- Date: May 8–15
- Edition: 21st
- Category: Grand Prix
- Draw: 32S / 16D
- Prize money: $190,000
- Surface: Clay / outdoor
- Location: Charleston, South Carolina, U.S.

Champions

Singles
- Jay Berger

Doubles
- Mikael Pernfors / Tobias Svantesson
| U.S. Men's Clay Court Championships |

= 1989 U.S. Men's Clay Court Championships =

The 1989 U.S. Men's Clay Court Championships was a Grand Prix men's tennis tournament held in Charleston, South Carolina in the United States.
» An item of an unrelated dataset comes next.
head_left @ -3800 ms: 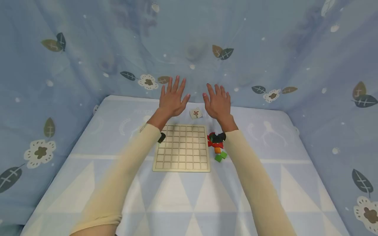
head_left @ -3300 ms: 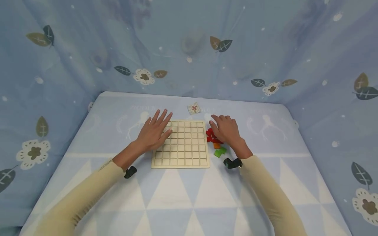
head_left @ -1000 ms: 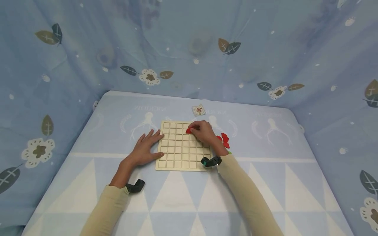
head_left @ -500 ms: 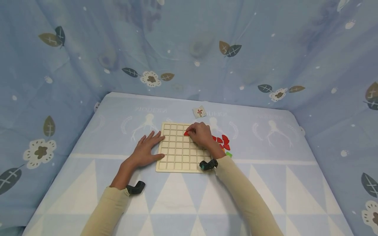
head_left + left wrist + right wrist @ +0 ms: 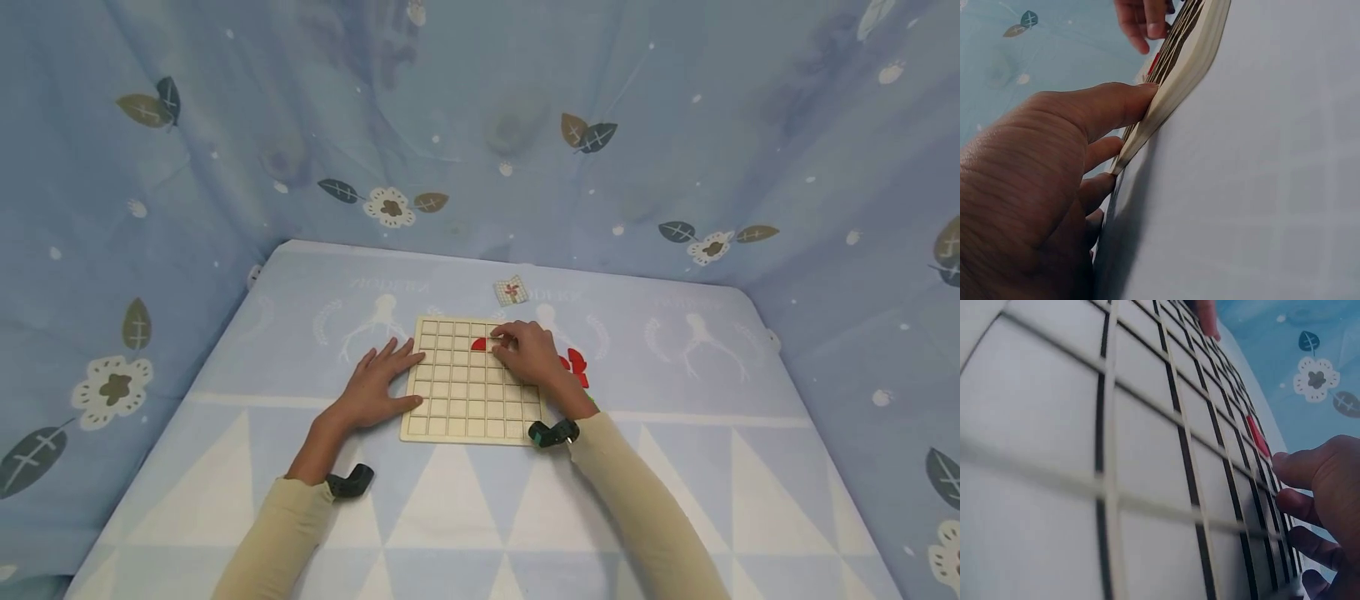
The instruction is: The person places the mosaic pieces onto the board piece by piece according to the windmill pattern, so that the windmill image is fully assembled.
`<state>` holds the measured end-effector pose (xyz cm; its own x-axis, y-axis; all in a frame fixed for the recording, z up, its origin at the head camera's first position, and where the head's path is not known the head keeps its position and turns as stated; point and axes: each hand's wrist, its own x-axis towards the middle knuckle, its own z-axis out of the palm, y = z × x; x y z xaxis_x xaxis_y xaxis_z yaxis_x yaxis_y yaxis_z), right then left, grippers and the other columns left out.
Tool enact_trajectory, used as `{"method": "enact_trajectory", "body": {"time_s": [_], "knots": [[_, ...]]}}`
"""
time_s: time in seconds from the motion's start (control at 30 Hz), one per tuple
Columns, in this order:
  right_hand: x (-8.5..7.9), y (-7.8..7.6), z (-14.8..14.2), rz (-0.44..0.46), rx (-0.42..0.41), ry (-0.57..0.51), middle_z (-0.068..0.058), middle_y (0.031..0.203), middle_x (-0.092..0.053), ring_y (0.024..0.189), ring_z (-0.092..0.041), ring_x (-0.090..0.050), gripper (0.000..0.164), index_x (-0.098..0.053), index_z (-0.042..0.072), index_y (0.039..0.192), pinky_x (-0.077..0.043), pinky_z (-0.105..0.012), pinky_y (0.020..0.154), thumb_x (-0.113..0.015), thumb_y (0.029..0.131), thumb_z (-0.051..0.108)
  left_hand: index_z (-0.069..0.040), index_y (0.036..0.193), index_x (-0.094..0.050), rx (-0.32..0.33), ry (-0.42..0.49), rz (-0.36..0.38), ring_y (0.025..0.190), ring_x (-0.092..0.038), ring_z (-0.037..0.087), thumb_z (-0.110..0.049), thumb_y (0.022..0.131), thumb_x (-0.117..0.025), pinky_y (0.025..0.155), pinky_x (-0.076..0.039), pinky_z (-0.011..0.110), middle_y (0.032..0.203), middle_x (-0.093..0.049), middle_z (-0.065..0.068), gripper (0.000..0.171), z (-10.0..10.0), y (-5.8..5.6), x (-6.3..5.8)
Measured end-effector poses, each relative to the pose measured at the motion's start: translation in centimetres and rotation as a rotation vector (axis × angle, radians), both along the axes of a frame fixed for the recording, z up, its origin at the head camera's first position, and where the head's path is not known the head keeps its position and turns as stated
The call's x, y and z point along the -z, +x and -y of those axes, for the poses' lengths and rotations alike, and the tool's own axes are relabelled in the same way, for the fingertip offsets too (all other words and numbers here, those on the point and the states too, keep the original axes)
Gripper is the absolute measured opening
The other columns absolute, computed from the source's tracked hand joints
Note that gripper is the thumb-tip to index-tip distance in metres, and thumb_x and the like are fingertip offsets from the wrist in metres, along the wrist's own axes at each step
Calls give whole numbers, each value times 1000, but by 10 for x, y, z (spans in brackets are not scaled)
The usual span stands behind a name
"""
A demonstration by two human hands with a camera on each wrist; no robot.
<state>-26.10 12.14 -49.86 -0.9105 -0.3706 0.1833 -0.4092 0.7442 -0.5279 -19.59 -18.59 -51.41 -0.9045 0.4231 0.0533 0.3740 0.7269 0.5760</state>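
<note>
A red quarter-round tile (image 5: 478,344) lies in a cell near the far side of the pale wooden grid board (image 5: 457,427). Just right of that tile, my right hand (image 5: 531,357) hovers low over the board, thumb and forefinger bent and apart with nothing between them. The right wrist view has the tile (image 5: 1258,436) flat among the grid ridges, fingertips close by. My left hand (image 5: 375,387) is spread at the board's left edge. In the left wrist view its thumb (image 5: 1119,106) rests on the rim and the other fingers touch the side.
More red tiles (image 5: 576,363) lie right of the board, partly hidden by my right hand and wrist, with a sliver of green beside them. Behind the board is a small card with a red pinwheel pattern (image 5: 512,290). A patterned curtain (image 5: 480,167) hangs behind the table.
From above the table, both hands came down to the board. My right hand brought a red tile over a far cell, then let go and drew slightly right. The left hand stayed at the edge.
</note>
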Motion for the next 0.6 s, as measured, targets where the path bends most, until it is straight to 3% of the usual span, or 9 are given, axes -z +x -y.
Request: {"method": "enact_trajectory", "body": {"time_s": [0.3,0.47,0.6], "knots": [[-3,13,-53,-80,159,127,-3,91,-65,81,-24,-53,26,-74,11,112,-40,-44,69,-72,90,25,-14,149,-45,-3,-2,-8,149,-9,31,-40,85,-74,116,-3,54,160,-26,9,75,1,1,-1],[-3,20,-81,-37,287,247,-11,103,-61,90,-28,-53,32,-71,10,118,-45,-43,75,-72,89,26,-14,149,-45,3,3,-17,148,-10,31,-41,85,-74,116,-4,54,160,-26,9,75,1,0,2],[-6,26,-93,37,333,225,-15,104,-59,88,-29,-55,34,-69,5,118,-52,-41,76,-74,88,20,-15,149,-45,5,-3,-17,149,-9,31,-43,86,-73,116,-3,54,160,-25,9,75,1,1,2]]}}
It was the 21st edition of the tournament and was held from May 8 to May 15, 1989. Sixth-seeded Jay Berger won the singles title.

==Finals==
===Singles===

USA Jay Berger defeated USA Lawson Duncan 6–4, 6–3
- It was Berger's only title of the year and the 4th of his career.

===Doubles===

SWE Mikael Pernfors / SWE Tobias Svantesson defeated MEX Agustín Moreno / PER Jaime Yzaga 6–4, 4–6, 7–5
- It was Pernfors's only title of the year and the 3rd of his career. It was Svantesson's 1st title of the year and the 1st of his career.